I wanted to do this optimization when I started reworking the range
iterator a little while ago. Specifically, the range operation needs
to do a "full prefix" search (as opposed to a pessimistic/optimistic
prefix-based search), which requires searching for a leaf node if a
given inner node has implicit bytes in the stored prefix. "Full
prefix" searches also happen in the insert code path.

Looking at the "full prefix" search code, it occured to me that using
the minimum as a way to find an arbitrary leaf node was a pretty good
option, but not the best. So I tried out the best-of-two stuff
realized that the overall improvement more most cases was marginal at
best. However, for one specific dataset and operation this was a huge
improvement:

iai_callgrind::bench_insert_group::bench_from_iter skewed:...
  Baselines:                               |9b221e2
  Instructions:                   211822957|512411353            (-58.6615%) [-2.41905x]
  L1 Hits:                        283167619|616345853            (-54.0570%) [-2.17661x]
  LL Hits:                             5886|34218438             (-99.9828%) [-5813.53x]
  RAM Hits:                          551645|551715               (-0.01269%) [-1.00013x]
  Total read+write:               283725150|651116006            (-56.4248%) [-2.29488x]
  Estimated Cycles:               302504624|806748068            (-62.5032%) [-2.66689x]

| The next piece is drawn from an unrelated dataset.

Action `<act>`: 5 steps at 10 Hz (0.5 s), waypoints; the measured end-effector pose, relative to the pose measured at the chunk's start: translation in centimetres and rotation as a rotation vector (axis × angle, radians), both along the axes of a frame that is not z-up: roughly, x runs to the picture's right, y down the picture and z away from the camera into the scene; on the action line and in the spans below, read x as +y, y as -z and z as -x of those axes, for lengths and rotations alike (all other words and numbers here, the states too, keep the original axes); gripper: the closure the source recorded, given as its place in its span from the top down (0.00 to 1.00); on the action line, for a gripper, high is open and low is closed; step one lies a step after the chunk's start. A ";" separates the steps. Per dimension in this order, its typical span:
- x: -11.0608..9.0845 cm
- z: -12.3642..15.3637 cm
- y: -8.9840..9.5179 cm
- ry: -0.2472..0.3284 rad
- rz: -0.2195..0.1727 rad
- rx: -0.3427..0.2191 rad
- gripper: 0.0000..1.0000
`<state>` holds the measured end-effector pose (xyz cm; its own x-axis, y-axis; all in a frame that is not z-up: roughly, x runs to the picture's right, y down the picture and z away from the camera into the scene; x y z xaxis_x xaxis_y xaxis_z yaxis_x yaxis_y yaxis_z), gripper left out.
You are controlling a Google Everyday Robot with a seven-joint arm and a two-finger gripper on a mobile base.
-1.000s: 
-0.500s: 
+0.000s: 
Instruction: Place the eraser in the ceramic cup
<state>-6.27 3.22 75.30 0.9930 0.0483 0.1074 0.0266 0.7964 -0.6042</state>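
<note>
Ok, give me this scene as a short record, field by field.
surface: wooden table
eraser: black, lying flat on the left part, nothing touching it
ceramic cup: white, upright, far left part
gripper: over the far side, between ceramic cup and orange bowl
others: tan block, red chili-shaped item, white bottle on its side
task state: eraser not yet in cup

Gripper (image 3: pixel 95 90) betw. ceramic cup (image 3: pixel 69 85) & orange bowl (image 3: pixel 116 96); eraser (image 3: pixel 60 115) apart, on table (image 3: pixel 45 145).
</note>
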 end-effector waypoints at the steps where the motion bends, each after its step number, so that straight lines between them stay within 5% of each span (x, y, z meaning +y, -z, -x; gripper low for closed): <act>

-60%!!! It was consistent over multiple runs too. The reason for
this massive improvement is the structure of the skewed dataset.
skewed keys are an artificial dataset I use for testing, here is
some example data:

[255]
[0, 255]
[0, 0, 255]
[0, 0, 0, 255]
[0, 0, 0, 0, 255]
[0, 0, 0, 0, 0, 255]
[0, 0, 0, 0, 0, 0, 255]
[0, 0, 0, 0, 0, 0, 0, 255]
[0, 0, 0, 0, 0, 0, 0, 0, 255]
[0, 0, 0, 0, 0, 0, 0, 0, 0, 255]

When inserted into the tree structure, this sequence of keys is a
worst case for lookup/insertion/deletion/etc because the number of
inner nodes is maximized. The insert operation is especially bad
because on each step of the lookup portion of the operation (finding
where to insert) we need to see if there is a "full prefix" mismatch.
The "full prefix" mismatch requires going to find a descendant leaf
node, which requires recursing down the whole long tree. However,
this optimization specifically prevents this because it checks two
children at each inner node and prefers the one that points to a
leaf node. That effectively makes the "full prefix" lookup constant
time (for this specific key dataset).

Overall, I don't think this optimization is hugely important, though
it was fun to investigate. I'll probably keep it because it helps the
skewed edge case performance a ton and doesn't hurt other datasets
much at all.

Passed all existing tests, no new tests.

Instead of using `minimum_unchecked` to find an arbitrary descendant,
instead use a custom function that tries to quickly find any leaf of
a given subtree.

The default implementation for inner nodes is equivalent to the
`minimum_unchecked` function, but is override for the `InnerNodeSorted`
and `InnerNodeIndirect`. Both of these inner node types maintain
a compact array of child pointers, which makes it easy to select
a child node at random.

Rather than picking randomly, we're trying to find a leaf node as
quickly as possible. I'd previously read
<https://brooker.co.za/blog/2012/01/17/two-random.html>, which gave
me the idea to try a best-of-two strategy for looking for leaf node
child pointers. I couldn't say that this is the very best option,
only that it is easily proven correct (there are always two child
nodes in an inner node) and that testing later proved that it was
better than a single choice.

I wanted to do this optimization when I started reworking the range
iterator a little while ago. Specifically, the range operation needs
to do a "full prefix" search (as opposed to a pessimistic/optimistic
prefix-based search), which requires searching for a leaf node if a
given inner node has implicit bytes in the stored prefix. "Full
prefix" searches also happen in the insert code path.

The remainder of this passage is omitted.